Example: ubuntu/dotnet-runtime:6.0-jammy-arm64v8

We can, of course, use multi-arch tags for things as well.

richlander commented 2 years ago

It would be good if the Canonical folks suggested a pattern that all Rocks use (or at least consider). I was thinking less about the registry repos (which is still an important topic) and more the GitHub repos. Ideally, there was a README that defined the pattern for both.

@cjdcordeiro

cjdcordeiro commented 2 years ago

these concepts are still very much in progress.

I do have some preliminary structures I can share for the time being, but I'll only apply them to the project in a few weeks, once I gather more feedback and assess the technical feasibility.

For now, feedback is welcome.
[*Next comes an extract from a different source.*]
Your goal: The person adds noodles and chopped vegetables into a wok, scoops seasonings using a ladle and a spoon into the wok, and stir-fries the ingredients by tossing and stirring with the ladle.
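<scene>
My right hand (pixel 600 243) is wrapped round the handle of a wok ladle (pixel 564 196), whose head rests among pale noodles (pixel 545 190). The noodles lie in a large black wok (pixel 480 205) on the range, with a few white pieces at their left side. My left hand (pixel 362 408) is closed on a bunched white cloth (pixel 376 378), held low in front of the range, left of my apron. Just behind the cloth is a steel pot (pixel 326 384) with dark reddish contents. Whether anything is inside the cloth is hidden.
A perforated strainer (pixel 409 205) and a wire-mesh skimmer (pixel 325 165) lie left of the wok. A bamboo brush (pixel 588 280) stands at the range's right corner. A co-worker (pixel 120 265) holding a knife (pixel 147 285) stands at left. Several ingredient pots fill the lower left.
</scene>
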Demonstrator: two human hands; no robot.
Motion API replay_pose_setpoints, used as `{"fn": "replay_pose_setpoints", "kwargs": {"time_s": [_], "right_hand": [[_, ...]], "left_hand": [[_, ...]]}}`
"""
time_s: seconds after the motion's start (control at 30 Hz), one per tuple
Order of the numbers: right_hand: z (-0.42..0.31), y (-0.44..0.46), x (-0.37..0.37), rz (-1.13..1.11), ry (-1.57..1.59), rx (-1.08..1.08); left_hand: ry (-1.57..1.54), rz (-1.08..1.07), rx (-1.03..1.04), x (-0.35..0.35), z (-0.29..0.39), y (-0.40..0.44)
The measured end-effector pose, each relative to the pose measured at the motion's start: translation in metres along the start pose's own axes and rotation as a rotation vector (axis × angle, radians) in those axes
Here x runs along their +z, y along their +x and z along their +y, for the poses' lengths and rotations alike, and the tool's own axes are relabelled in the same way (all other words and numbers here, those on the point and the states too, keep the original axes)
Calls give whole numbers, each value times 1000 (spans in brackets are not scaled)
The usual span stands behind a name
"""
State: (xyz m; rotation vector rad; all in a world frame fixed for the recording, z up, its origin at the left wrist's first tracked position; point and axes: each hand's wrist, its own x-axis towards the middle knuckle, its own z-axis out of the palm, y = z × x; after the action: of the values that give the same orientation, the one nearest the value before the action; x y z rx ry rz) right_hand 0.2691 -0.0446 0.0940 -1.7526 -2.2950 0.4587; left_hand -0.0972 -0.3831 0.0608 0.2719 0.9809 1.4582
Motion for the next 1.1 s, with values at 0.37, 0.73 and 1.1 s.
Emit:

This is the current thinking:


ROCKS should adopt (to some extent) the existing channels terminology from Snaps.

In practice, this means there are a few concepts one needs to be acquainted with when building a ROCK:

For the time being, while our ROCKS infrastructure and release management are still coming to life, I'd propose organizing this .NET project as follows:

Dir Tree

The ROCKs' recipes (Dockerfiles in this case) should all be located in the same place. The ROCKs' builds are driven by the rockcraft.yaml files located in the rock folder.

~~dotnet/ ├── .github ├── tests # global scope tests ├── LICENSE ├── README.md └── rockcraft ├── rockcraft.runtime.yaml ├── Dockerfile.runtime.amd64 ├── Dockerfile.runtime.arm ├── rockcraft.runtime-deps.yaml ├── Dockerfile.runtime-deps.amd64 ├── Dockerfile.runtime-deps.arm ├── .dockerignore ├── runtime │   ├── install-slices │   ├── LICENSE # if it doesn't exist, defaults to the project LICENSE │   ├── README.md │   ├── src │   └── tests # local scope (unit) tests └── runtime-deps ├── install-slices ├── LICENSE ├── README.md ├── src └── tests~~

dotnet/
├── tests   # global scope tests
├── rock
│   ├── rockcraft.2.runtime_22.04_build.yaml
│   ├── rockcraft.2.runtime_20.04_build.yaml
│   ├── rockcraft.1.runtime-deps_22.04_build.yaml
│   └── rockcraft.1.runtime-deps_20.04_build.yaml
├── README.md
├── LICENSE
├── .github
├── dotnet-runtime-deps
│   ├── tests   # local scope (unit) tests
│   ├── src
│   ├── README.md
│   ├── LICENSE   # if it doesn't exist, defaults to the project LICENSE
│   ├── install-slices
│   ├── .dockerignore
│   ├── Dockerfile.22.04
│   └── Dockerfile.20.04
└── dotnet-runtime
    ├── tests
    ├── src
    ├── README.md
    ├── LICENSE
    ├── install-slices
    ├── .dockerignore
    ├── Dockerfile.22.04
    └── Dockerfile.20.04

You might be asking about: *what are the rockcraft..yaml** files? These are metadata files, indicating the existing projects (ROCKs) to be built. So each YAML fille will contain the following information:

Each rockcraft YAML file has 1 ROCK as an output!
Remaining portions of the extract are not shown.